Quando mulheres falam, homens escutam e tomam nota. Não contestam e só opinam quando lhes é solicitado. No interior de um celeiro, onde se passa maior parte de Entre Mulheres, de Sarah Polley (de Alias Grace e Histórias que Contamos), reúnem-se gerações e unifica-se a complexidade carregada pelo ser humano feminino que, em que pese oprimido e violentado, precisa decidir nunca somente por si só, mas pela coletividade, inclusive, masculina, presente e futura. A coletividade feminina, aqui, se une com o sentimento mais poderoso, a arma mais combativa contra o patriarcado e a agressão sexual, segura na palma de suas mãos, esperando para ser reencontrada: a sororidade.

Onde assistir: Disponível no Prime Video, e para aluguel no YouTube, Apple TV e Google Play e TV.

Leia a crítica de Entre Mulheres aqui (por Natália Bocanera).

• How To Have Sex

Direção: Molly Manning Walker
País: França/Grécia/Reino Unido

Um filme bastante doloroso de assistir, a partir do momento em que ele não é mais sobre diversão. A normalização e a invisibilidade do abuso são desconcertantes e mesmo de cara fechada e sem ânimo para mais nada, o sofrimento da protagonista passa quase em branco por seus amigos. Molly Walker reforça a importância de se reparar nos pequenos detalhes, onde mora o desconforto e na linha tênue que é a diferença entre uma relação consentida e uma violência. Muitas vezes a violência contra a mulher é muda, entranhada na normalidade da aceitação das dinâmicas das relações nas sociedades patriarcais.

Onde assistir: Disponível para assistir na Mubi Brasil

• Incompatível com a Vida

Direção: Eliza Capai
País: Brasil

A dor dilacerante nos seus mais complexos significados fez com que Capai buscasse outras mulheres com experiências semelhantes à sua. O documentário se alterna entre os registros da diretora e entrevistas com essas mulheres, numa rede potente de troca e compartilhamento de histórias, medos, pesadelos, expectativas, frustrações e dores, que não se limitam às vivências de cada uma, mas se tornam um debate sobre saúde e políticas públicas, e uma reflexão poderosa sobre maternidade, morte, luto, e sobre o que é ser mulher. A diretora constrói essa conexão de histórias com a sensibilidade e crueza necessárias ao tema de forma um tanto mística.

Onde assistir: Disponível na Mubi Brasil.

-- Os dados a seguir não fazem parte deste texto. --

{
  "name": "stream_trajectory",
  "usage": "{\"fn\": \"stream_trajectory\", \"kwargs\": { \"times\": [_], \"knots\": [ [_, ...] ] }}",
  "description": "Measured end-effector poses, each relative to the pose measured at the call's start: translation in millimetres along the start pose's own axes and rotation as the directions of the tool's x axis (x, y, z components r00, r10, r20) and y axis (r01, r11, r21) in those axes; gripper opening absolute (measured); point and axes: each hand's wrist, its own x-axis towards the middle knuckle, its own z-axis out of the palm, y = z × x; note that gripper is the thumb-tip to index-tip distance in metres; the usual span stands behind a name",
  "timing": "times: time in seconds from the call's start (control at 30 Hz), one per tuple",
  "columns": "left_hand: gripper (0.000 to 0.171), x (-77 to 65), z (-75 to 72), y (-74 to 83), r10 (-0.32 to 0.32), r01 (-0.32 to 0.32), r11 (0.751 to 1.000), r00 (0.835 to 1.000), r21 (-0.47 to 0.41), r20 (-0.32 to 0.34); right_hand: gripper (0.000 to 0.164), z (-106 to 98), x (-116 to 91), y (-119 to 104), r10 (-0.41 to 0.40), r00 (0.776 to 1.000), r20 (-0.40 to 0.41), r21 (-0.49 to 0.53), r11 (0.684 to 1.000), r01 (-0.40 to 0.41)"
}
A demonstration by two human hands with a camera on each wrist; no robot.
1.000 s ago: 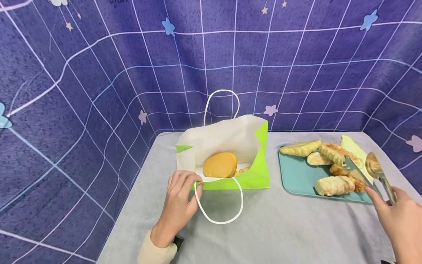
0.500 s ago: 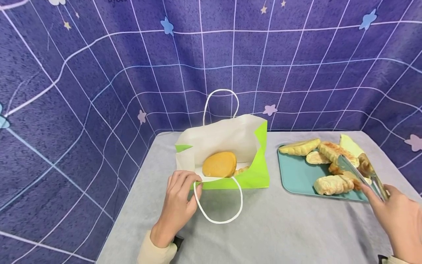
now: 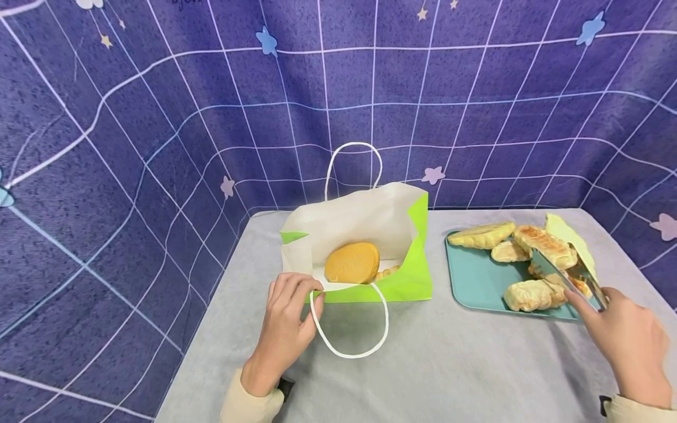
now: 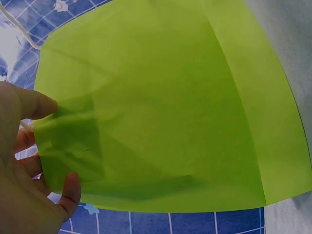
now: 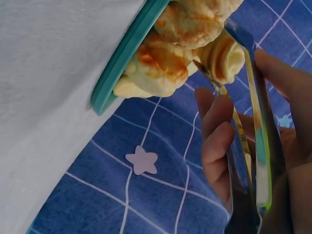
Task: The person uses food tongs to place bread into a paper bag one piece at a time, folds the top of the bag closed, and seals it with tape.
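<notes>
A green paper bag [image 3: 409, 286] with a white inside and white cord handles stands in the middle, its mouth facing me. My left hand [image 3: 291, 311] pinches the bag's near left rim, thumb outside, as the left wrist view also shows. Inside lies an orange-yellow oval bun [image 3: 352, 264], with part of another pastry beside it. At the right, my right hand [image 3: 624, 335] grips metal tongs [image 3: 597, 292]. The tongs' tips spread around a browned bread roll [image 3: 546, 244] on the teal tray [image 3: 478, 286]; whether they touch it is unclear.
Several other breads share the tray: a long pale-yellow one [image 3: 482, 236] at the back left, a twisted roll [image 3: 535, 295] at the front and a light-yellow piece [image 3: 571, 235] behind. A purple gridded curtain [image 3: 402, 88] rises behind the grey tabletop [image 3: 423, 364].
My right hand has moved left and slightly up, bringing the tongs from the tray's right side in over the breads. My left hand and the bag stay put.
</notes>
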Motion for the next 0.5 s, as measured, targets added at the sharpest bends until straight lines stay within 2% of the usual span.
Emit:
{"fn": "stream_trajectory", "kwargs": {
  "times": [0.13, 0.33, 0.5],
  "knots": [
    [0.007, -0.9, 0.0, -0.6, -0.004, 0.004, 1.0, 1.0, 0.002, -0.002, 0.064, 3, 4, -4, 0.01, 1.0, -0.002, -0.009, 1.0, -0.01],
    [0.007, -1.3, 0.2, -1.2, -0.001, 0.001, 1.0, 1.0, 0.004, -0.003, 0.05, 8, -1, -3, 0.003, 0.996, -0.085, 0.021, 1.0, -0.001],
    [0.008, -2.0, 0.5, -0.7, 0.003, -0.003, 1.0, 1.0, -0.004, -0.01, 0.054, 13, -5, 1, 0.02, 0.995, -0.096, 0.026, 1.0, -0.018]
  ]
}}
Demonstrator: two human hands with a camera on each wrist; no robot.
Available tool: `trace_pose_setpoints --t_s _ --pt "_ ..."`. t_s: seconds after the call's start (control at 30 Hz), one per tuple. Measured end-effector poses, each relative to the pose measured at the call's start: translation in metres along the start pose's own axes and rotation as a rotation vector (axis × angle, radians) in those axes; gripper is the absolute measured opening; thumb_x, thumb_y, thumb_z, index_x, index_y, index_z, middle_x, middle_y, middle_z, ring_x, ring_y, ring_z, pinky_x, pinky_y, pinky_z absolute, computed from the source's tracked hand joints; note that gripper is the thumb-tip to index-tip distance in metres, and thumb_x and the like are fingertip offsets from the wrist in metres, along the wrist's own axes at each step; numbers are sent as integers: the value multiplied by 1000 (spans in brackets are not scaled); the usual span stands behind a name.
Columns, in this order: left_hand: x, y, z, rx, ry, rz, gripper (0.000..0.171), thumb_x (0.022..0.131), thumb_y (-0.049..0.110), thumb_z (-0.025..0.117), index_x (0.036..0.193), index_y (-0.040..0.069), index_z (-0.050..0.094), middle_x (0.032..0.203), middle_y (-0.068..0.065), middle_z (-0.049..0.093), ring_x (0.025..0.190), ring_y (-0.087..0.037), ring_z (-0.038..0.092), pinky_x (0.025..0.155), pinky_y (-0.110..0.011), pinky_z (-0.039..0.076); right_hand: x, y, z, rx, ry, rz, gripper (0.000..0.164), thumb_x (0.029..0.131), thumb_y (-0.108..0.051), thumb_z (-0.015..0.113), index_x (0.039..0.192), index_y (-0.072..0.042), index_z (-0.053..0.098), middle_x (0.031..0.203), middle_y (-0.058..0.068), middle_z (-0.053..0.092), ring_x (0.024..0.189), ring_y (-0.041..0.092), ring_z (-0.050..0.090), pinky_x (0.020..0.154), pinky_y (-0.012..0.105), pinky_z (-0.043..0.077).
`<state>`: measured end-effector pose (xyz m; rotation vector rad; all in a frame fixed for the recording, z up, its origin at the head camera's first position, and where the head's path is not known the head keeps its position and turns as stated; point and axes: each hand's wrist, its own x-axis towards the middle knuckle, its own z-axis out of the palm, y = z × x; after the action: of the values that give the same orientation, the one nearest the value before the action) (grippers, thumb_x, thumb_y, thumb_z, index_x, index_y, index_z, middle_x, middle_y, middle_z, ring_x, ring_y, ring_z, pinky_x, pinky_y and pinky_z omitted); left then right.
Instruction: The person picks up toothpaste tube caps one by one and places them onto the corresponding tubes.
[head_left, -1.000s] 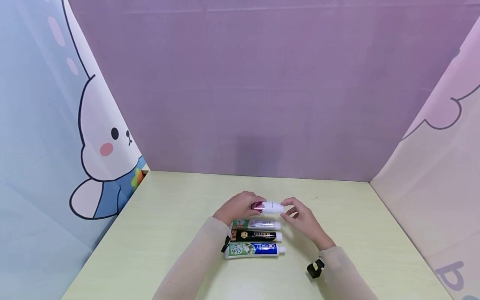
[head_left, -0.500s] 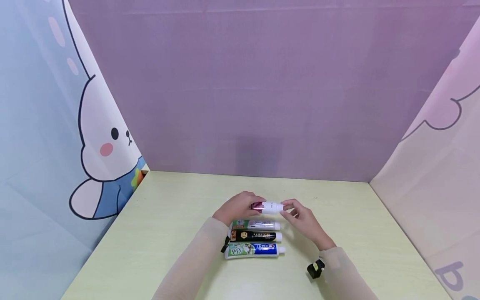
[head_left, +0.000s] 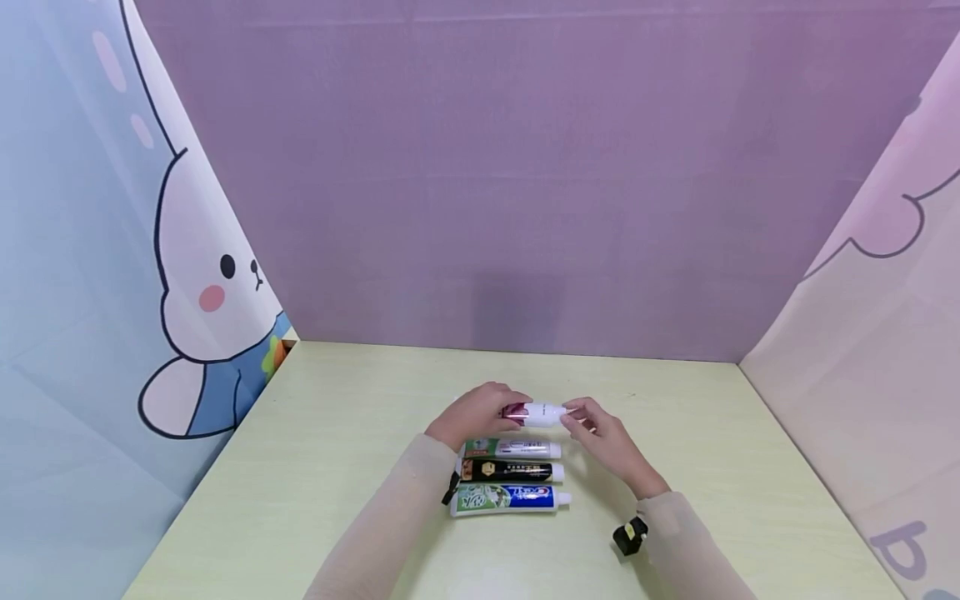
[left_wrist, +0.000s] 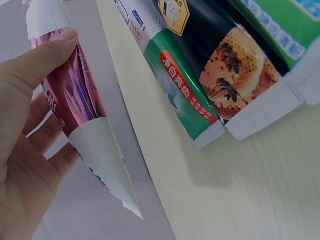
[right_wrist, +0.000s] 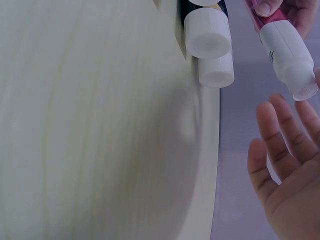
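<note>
A white and dark-red toothpaste tube [head_left: 536, 414] is held raised above the table, lying sideways. My left hand [head_left: 480, 412] grips its printed end, with the thumb on top in the left wrist view and the flat tail [left_wrist: 112, 170] pointing away. At the tube's other end, the thumb and index finger of my right hand [head_left: 607, 437] pinch the white cap [right_wrist: 302, 87]. The remaining right fingers [right_wrist: 280, 150] are spread in the right wrist view; the thumb is mostly outside it.
On the table [head_left: 360, 400], nearer me, lie a green-white toothpaste tube [head_left: 517, 450], a black one [head_left: 517, 472] and a blue-green one [head_left: 510, 498] side by side, caps to the right. A purple backdrop [head_left: 480, 183] stands behind, with printed curtains [head_left: 75, 292] at both sides.
My right thumb and index finger have drawn closer together at the cap and shifted slightly around it. The left hand and tube have stayed in place.
</note>
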<state>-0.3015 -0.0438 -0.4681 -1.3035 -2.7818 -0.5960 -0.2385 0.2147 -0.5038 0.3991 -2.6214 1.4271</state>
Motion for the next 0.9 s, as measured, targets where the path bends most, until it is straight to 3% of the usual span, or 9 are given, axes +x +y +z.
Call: trace_pose_setpoints --t_s 0.13,0.37,0.6,0.9 --pt "1 1 -1 4 -6 -14 46 91 27 76 135 19 65 113 5 68 98 -9 59 93 -28 50 1 1 -1 1 2 -51 39 97 -26 69 130 -11 56 114 12 66 87 21 64 72 31 54" --pt "2 2 -3 -20 -13 -42 46 91 26 76 135 21 65 113 6 68 98 -8 58 93 -28 50 4 0 -3 -2 16 -113 34 91 -14 76 122 -15 61 117 8 66 87 20 66 71 30 56" --pt "3 0 -1 -25 -12 -36 46 91 26 76 135 21 65 112 7 68 97 -7 58 92 -26 50 5 -1 -3 -19 21 -96 31 92 -13 75 120 -19 62 116 4 66 87 19 66 74 31 56" --pt "3 -1 -1 -31 -2 -38 45 91 26 77 133 21 66 113 7 68 97 -7 58 93 -27 50 6 -1 -5 -10 0 -42 30 94 -21 72 122 -21 62 114 3 67 82 20 63 67 31 55"
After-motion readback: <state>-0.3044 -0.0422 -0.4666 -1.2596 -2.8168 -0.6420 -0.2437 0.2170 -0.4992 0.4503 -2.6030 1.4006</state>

Leia a crítica de Incompatível com a Vida aqui (por Natália Bocanera).

• Os Cinco Diabos

Direção: Léa Mysius
País: França/Estados Unidos

Um drama que explora aspectos sobrenaturais para abordar temas como maternidade, rejeição, casamento, preconceito racial e experiências LGBT. Adèle Exarchopoulos protagoniza essa viagem conflituosa e enigmática por liberdade emocional.

Onde assistir: Disponível na Mubi Brasil e para aluguel na Apple TV

• Barbie

Direção: Greta Gerwig
País: EUA

Num mundo onde o olhar cinematográfico masculino busca atingir o hiper-realismo mesmo nos filmes de “boneco” e coloca em risco a potencialidade imaginativa, Greta Gerwig faz o oposto. Assume a boneca, a fantasia, a afetação, para expandir o criativo e usar desse fio para aproximar Barbie de nós. O caminho que leva Barbie até o mundo real é o mesmo que trilhamos em nossa jornada infantil de autoconhecimento e amadurecimento: é preciso andar de patins, percorrer um deserto, os mares, pegar um avião e encarar o que vem depois disso. É necessário se apegar ao ideal de um matriarcado como o da Barbielândia para que minimamente possamos, na vida adulta, acender e reacender o que une mulheres no mundo: a sororidade, que a diretora desperta de forma tão intensa.

Onde assistir: Disponível no HBO Max, e para aluguel no YouTube e Google Play Filmes e TV.

Leia a crítica de Barbie aqui (por Natália Bocanera) e um artigo sobre o filme e a diretora aqui (por Mari Dertoni).

• Huesera: The Bone Woman

Direção: Michelle Garza Cervera
País: México/Peru

Um body horror mexicano que faz uma crítica original sobre maternidade e desenvolvimento dessa e de outras questões em relações queer. Causa certa aflição para quem tem problemas com barulhos de estalos de ossos, consegue trazer momentos bastantes desconfortantes. Huesera mescla drama com folclore místico e rituais regionais e da cultura do México. O longa tem um final sutil e muito bem resolvido.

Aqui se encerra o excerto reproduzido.